August 27, 1991|ELIZABETH SHOGREN | TIMES STAFF WRITER

MOSCOW — As tanks and armored personnel carriers closed in on the Russian Parliament late Tuesday night, 16-year-old Misha Podnakov was among thousands of young people standing arm-in-arm, ready to sacrifice their lives to resist dictatorship.

"We thought there would be a storm any minute," Podnakov said, remembering the emotion at the barricades as portable radios brought the news to the protesters that soldiers had been ordered to attack the Parliament. "There was incredible tension in the air. But none of us even considered running away. We knew that our futures depended on our resistance."

Three men died in the violence that night, but the bloodshed only intensified the resolve of the thousands of young people who held a vigil outside the enormous white Parliament building to protect Russian Federation President Boris N. Yeltsin and his government.

In their resistance to the attempted coup, the teen-agers and young adults of Russia--who had been conspicuously absent from the emergent democratic reform movement until last week--suddenly became one of the most influential factors in the battle for Soviet freedom.

Assuming that they stay politically engaged, these young people could give a powerful new thrust to the movement. And ultimately young new faces may appear in Russian or Soviet leadership lineups that have for more than seven decades been dominated by old or at best middle-aged men.
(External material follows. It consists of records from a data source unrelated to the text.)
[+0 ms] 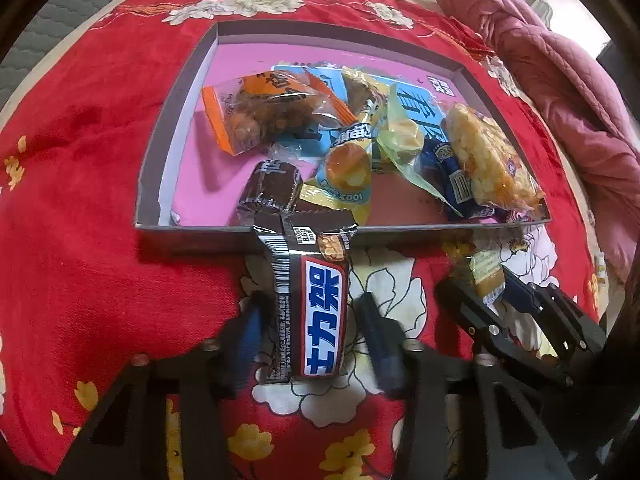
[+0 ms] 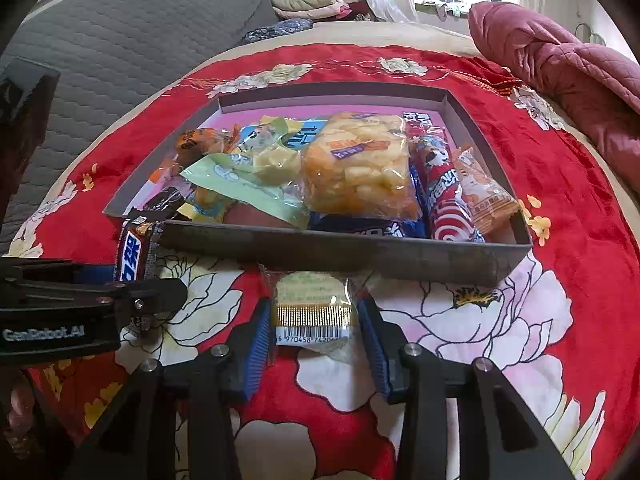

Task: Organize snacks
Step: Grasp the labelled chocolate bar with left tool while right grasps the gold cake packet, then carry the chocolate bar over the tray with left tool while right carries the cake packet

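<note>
On a red floral blanket (image 2: 560, 160) before a full snack box (image 2: 320, 246), the left gripper (image 1: 310, 312) jaws straddle a chocolate bar (image 1: 316, 312) with gaps either side, while the right gripper (image 2: 314, 320) jaws flank a small wrapped snack (image 2: 314, 308), contact unclear.

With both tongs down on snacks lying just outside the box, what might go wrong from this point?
1. The brown chocolate bar lies between the left tongs with visible gaps at both pads, its far end against the box wall: it may snag on that wall when lifted.
2. The small yellow packet sits between the right tongs; its loose clear wrapper could slip.
3. The box is already piled on its right side, so added snacks may slide out.
</note>
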Action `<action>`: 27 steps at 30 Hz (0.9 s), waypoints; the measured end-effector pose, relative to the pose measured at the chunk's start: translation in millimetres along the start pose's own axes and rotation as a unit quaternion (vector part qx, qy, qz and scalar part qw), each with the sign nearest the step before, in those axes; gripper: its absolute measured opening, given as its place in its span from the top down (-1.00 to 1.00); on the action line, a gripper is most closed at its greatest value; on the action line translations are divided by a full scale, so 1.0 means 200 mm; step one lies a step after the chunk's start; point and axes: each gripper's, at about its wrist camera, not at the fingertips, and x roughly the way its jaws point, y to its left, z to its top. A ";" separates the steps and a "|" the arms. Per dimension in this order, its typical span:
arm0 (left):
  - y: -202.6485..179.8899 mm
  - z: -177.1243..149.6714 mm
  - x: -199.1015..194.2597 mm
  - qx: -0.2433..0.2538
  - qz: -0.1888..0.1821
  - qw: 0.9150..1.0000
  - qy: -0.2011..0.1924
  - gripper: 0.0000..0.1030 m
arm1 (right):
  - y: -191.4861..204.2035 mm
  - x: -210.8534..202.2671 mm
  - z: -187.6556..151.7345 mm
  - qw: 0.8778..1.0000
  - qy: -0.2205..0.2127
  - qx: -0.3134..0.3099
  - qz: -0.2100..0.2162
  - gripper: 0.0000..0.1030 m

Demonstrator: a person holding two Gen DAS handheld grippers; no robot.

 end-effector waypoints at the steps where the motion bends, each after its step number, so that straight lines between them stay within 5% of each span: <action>1: 0.00 0.00 0.00 0.000 -0.002 1.000 0.000 0.34 | 0.00 0.00 0.00 1.000 0.000 0.001 0.003 0.16; 16: 0.06 -0.05 -0.15 -0.011 -0.041 0.999 -0.014 0.41 | 0.00 -0.12 -0.01 0.999 -0.014 0.008 0.042 0.17; 27: 0.08 -0.02 -0.30 -0.013 -0.043 0.998 -0.046 0.41 | 0.02 -0.26 0.03 0.995 -0.074 0.004 0.064 0.17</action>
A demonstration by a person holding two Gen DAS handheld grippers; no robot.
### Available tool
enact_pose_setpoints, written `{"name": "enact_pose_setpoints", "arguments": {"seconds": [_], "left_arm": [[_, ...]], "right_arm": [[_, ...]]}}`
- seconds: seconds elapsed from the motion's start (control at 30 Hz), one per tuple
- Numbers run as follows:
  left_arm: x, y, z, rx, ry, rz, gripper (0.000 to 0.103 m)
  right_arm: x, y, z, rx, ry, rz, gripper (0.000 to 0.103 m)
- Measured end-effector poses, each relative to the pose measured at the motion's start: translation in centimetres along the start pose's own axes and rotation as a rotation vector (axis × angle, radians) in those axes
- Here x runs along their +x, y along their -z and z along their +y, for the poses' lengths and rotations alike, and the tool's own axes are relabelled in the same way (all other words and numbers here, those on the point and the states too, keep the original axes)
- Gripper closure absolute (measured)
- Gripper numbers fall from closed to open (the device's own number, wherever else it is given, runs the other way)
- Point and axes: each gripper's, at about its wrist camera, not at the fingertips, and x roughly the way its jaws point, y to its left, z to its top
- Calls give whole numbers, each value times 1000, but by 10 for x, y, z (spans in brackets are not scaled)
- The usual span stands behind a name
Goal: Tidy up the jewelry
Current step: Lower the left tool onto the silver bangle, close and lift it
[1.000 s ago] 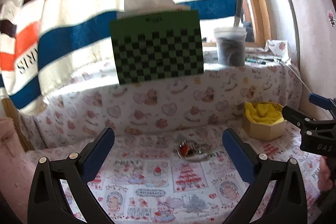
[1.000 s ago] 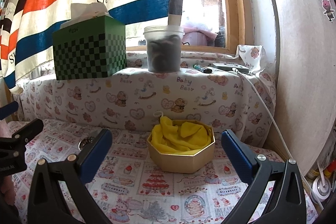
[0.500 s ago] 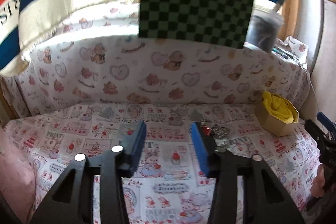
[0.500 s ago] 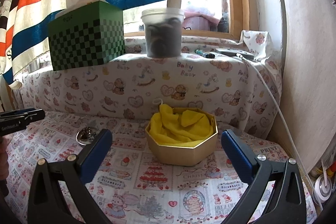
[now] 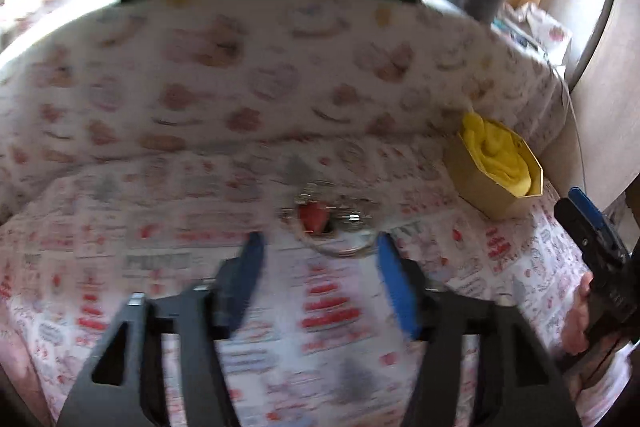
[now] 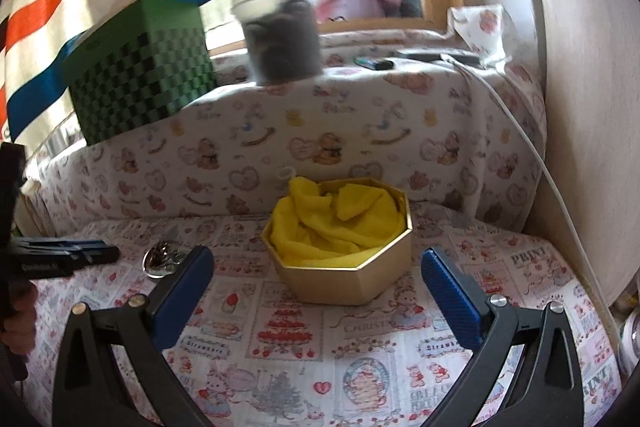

The new Soviet Defense Minister, Col. Gen. Yevgeny I. Shaposhnikov, said Sunday he plans to shake up 80% of the country's military leadership, with special emphasis on appointing people who are "younger, more loyal and incapable of anti-constitutional acts."

During a speech to mourners of the victims of the putsch, Yeltsin, choking back emotion, said he was especially grateful to the youth: "The young people were the first to stand up in defense of freedom and the independence of Russia."

During the crisis last week, one after another, the young people emerged as heroes of the people's resistance.

* Soon after the coup started, a student movement sprang into action--frantically telephoning student leaders at 20 universities and institutes and telling them to immediately spread the news that everyone should go to the Parliament and protect the first president Russia has ever elected.

* Just hours after being ordered to Moscow, a 23-year-old tank commander talked personally with Yeltsin and then persuaded his superior officer to break ranks by setting up their armor in defense of the Russian Parliament. They were the first of thousands of Soviet soldiers to pledge their support to Yeltsin and denounce the hard-line gang trying to overthrow their government.

* The majority of the people who built massive barricades out of concrete blocks, bricks, scrap metal and anything else available were in their teens or 20s. And these same volunteers--young men dressed in mismatched military fatigues, "Soviet hippies" with long hair and worn-out jeans and young women in mini-skirts and stiletto heels--also manned human barricades.

* Two of the three new state heroes buried over the weekend, who lost their lives trying to stop armored vehicles backing the coup, were young men who had recently finished their military service and were just starting their careers.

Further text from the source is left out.